For this homework we'll be using some machine learning software in java called WEKA which has a large variety of learners implemented and is set up to automatically perform experiments using cross-validation.
You can install WEKA and the Java runtime environment from the WEKA site.
It's very easy to run. Here's an example (linux command line), assuming the training data is in file.arff:
java
weka.classifiers.rules.ZeroR
-t file.arff
This will run ZeroR (zero rules) on the "file.arff" file, show the learned model, and evaluate it using cross-validation.
You can also download extra datasets from the UCI Machine Learning Repository in the WEKA arff file format (the datasets are described here).
Run the following three classifiers on the labor data included with WEKA (in data/labor.arff)
This is the decision tree classifier.

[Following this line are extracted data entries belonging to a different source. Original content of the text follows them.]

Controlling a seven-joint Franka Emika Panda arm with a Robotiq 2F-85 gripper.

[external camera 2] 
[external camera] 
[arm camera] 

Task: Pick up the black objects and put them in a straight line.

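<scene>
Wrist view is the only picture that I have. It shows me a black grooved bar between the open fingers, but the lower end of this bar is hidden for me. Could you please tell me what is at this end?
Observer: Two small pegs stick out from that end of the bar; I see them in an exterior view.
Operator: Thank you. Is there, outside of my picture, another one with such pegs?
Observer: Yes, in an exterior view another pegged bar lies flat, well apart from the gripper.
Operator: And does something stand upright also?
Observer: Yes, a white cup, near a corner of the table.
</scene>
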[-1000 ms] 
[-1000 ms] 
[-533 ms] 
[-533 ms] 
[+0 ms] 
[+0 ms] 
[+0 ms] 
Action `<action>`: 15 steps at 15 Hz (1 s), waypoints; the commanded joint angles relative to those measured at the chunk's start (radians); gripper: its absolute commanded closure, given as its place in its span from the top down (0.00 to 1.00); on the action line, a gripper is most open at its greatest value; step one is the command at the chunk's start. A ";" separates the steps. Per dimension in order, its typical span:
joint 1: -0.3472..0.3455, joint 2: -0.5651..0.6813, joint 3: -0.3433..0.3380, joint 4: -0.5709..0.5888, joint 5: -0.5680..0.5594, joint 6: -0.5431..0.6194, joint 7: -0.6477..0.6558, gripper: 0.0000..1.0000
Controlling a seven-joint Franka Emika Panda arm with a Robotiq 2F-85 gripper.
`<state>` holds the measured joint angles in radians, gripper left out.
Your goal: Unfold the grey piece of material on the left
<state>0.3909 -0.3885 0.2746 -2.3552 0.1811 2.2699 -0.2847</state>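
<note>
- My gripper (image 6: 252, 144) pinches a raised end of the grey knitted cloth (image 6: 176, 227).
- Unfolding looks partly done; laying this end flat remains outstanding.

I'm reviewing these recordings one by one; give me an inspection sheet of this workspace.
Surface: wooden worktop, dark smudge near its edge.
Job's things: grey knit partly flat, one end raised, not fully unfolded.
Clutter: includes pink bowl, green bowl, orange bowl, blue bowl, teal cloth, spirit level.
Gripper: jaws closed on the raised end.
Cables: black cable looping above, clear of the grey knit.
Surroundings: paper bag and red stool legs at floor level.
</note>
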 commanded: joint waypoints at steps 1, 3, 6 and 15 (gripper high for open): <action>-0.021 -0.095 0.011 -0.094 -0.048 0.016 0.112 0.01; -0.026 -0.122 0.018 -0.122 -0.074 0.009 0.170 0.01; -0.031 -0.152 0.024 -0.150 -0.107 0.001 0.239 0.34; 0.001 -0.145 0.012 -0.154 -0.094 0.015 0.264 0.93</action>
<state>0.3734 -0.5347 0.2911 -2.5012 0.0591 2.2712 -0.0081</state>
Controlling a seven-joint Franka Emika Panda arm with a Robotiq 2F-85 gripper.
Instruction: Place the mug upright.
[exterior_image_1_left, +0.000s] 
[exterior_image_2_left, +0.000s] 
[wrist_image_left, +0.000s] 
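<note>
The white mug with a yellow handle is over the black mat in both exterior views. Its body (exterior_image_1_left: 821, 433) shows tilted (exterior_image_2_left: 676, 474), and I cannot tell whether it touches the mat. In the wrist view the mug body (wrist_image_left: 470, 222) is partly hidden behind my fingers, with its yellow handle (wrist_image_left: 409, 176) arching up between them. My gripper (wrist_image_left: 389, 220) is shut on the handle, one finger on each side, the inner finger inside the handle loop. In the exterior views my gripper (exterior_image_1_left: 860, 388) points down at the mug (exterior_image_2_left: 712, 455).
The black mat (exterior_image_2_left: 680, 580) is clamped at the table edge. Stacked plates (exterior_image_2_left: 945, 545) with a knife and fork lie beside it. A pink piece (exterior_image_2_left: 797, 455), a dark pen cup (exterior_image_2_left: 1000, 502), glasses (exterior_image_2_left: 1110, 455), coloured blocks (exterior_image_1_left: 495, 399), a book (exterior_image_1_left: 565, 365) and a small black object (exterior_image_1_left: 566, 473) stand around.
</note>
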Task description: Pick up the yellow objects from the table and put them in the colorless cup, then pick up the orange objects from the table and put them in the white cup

It is based on C4.5.
java
weka.classifiers.trees.j48.J48 -t data/labor.arff
This is a boosted version.
java
weka.classifiers.meta.AdaBoostM1 -W
weka.classifiers.trees.j48.J48 -t data/labor.arff
This is a strawman algorithm that always picks the majority class.
java
weka.classifiers.rules.ZeroR
-t data/labor.arff
Please submit hardcopies and electronic versions of your experiments, showing the input and output of WEKA, as well as the answers to the above questions. Bring the hardcopies to class, and submit electronically following the class submission policies.
IMPORTANT NOTE:Points will be deducted if the submission procedure is not followed.